Using the technique from the following MSE
link we have for
the probability from first principles (exponential generating
functions and generalized Stirling numbers) that it is given by
$$\frac{1}{M!} {N\choose M}^{-1} \times
M! [z^M] \prod_{j=1}^C
\sum_{k=1}^{c_j} \frac{c_j!}{(c_j-k)!} \frac{z^k}{k!}
= {N\choose M}^{-1}
[z^M] \prod_{j=1}^C
\sum_{k=1}^{c_j} {c_j\choose k} z^k.$$
This is
$$\bbox[5px,border:2px solid #00A000]{
{N\choose M}^{-1}
[z^M] \prod_{j=1}^C (-1+(1+z)^{c_j}).}$$
For the special case of all clusters having the same size $j$
we get
$${N\choose M}^{-1} [z^M] (-1+(1+z)^j)^C
= {N\choose M}^{-1} [z^M]
\sum_{q=0}^C {C\choose q} (-1)^{C-q} (1+z)^{qj}.$$
This is
$$\bbox[5px,border:2px solid #00A000]{
{N\choose M}^{-1}
\sum_{q=0}^C {C\choose q} (-1)^{C-q} {qj\choose M}.}$$
We can use this to compute the expected number of draws until a
representative from every cluster has been seen.
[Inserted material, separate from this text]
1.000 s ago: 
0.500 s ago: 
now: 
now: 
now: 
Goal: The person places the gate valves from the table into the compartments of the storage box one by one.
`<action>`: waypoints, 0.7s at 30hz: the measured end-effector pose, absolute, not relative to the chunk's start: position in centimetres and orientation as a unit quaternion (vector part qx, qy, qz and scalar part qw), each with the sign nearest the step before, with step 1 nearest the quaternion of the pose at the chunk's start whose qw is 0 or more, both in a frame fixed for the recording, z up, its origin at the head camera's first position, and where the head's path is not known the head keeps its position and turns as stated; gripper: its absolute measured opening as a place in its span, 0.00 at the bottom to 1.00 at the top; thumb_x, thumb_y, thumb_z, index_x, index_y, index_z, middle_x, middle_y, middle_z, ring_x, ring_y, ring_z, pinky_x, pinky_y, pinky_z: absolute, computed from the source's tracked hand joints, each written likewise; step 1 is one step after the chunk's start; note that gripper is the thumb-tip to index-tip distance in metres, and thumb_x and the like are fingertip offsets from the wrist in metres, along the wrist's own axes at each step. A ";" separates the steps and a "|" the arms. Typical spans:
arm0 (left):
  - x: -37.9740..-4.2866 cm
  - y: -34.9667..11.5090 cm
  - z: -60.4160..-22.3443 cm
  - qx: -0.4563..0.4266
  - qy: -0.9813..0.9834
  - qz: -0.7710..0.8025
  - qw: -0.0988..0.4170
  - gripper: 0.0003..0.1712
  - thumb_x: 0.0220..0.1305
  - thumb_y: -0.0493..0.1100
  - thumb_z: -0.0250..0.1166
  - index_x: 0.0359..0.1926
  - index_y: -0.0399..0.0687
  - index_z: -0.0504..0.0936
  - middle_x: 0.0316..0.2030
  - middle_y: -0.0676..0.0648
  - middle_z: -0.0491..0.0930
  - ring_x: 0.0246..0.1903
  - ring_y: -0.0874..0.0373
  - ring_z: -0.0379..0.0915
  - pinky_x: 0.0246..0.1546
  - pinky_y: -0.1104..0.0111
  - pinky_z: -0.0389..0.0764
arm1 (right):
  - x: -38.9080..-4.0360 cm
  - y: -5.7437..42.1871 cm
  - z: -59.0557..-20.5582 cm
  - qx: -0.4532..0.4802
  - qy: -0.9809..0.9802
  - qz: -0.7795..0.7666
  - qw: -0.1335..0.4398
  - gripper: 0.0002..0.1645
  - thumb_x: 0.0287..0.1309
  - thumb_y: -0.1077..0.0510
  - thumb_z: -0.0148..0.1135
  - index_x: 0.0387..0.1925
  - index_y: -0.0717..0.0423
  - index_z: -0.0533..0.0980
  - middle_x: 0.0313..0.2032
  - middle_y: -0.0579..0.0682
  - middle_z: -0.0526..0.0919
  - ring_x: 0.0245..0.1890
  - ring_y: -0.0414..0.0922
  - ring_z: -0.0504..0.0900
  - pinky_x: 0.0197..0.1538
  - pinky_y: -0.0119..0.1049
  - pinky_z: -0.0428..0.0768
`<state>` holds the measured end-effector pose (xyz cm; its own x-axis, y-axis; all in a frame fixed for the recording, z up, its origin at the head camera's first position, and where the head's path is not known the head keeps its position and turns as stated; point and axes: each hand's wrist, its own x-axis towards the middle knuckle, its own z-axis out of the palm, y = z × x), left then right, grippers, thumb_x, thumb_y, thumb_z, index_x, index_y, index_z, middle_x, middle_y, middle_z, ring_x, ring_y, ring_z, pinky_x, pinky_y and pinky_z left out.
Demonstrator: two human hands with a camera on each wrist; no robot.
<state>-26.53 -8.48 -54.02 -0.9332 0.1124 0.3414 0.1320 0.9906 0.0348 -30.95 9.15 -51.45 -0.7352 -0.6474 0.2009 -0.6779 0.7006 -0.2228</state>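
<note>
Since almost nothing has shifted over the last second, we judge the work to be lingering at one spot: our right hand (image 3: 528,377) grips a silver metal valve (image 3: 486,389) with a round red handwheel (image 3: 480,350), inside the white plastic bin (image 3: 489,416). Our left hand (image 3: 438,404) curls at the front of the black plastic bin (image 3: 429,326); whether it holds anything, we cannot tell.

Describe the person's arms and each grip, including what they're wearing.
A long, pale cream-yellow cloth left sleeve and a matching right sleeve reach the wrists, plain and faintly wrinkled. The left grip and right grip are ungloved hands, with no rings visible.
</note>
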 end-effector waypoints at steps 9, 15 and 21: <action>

Note that the
complementary probability counts draws where at least one type of
cluster is missing, i.e. the number of draws until having seen all is
more than $M.$ Hence we get for the expectation
$$\bbox[5px,border:2px solid #00A000]{
\mathrm{E}[T] = N-j+1
- \sum_{M=0}^{N-j} {N\choose M}^{-1}
\sum_{q=0}^C {C\choose q} (-1)^{C-q} {qj\choose M}.}$$
As a sanity check when $j=1$ the expectation should be $C.$
We obtain
$$C
- \sum_{M=0}^{C-1} {C\choose M}^{-1}
\sum_{q=M}^C {C\choose q} (-1)^{C-q} {q\choose M}.$$
Now we have
$${C\choose q} {q\choose M} =
\frac{C!}{(C-q)! \times M! \times (q-M)!}
= {C\choose M} {C-M\choose C-q}.$$
Substituting we find
$$C
- \sum_{M=0}^{C-1} {C\choose M}^{-1} {C\choose M}
\sum_{q=M}^C {C-M\choose C-q} (-1)^{C-q}
\\ = C
- \sum_{M=0}^{C-1}
\sum_{q=0}^{C-M} {C-M\choose C-M-q} (-1)^{C-M-q}
= C
- \sum_{M=0}^{C-1}
\sum_{q=0}^{C-M} {C-M\choose q} (-1)^{q}
\\ = C - \sum_{M=0}^{C-1} 0 = C,$$
as claimed. Here we have used that $C-1\ge M$ or $C\ge M+1\gt M$.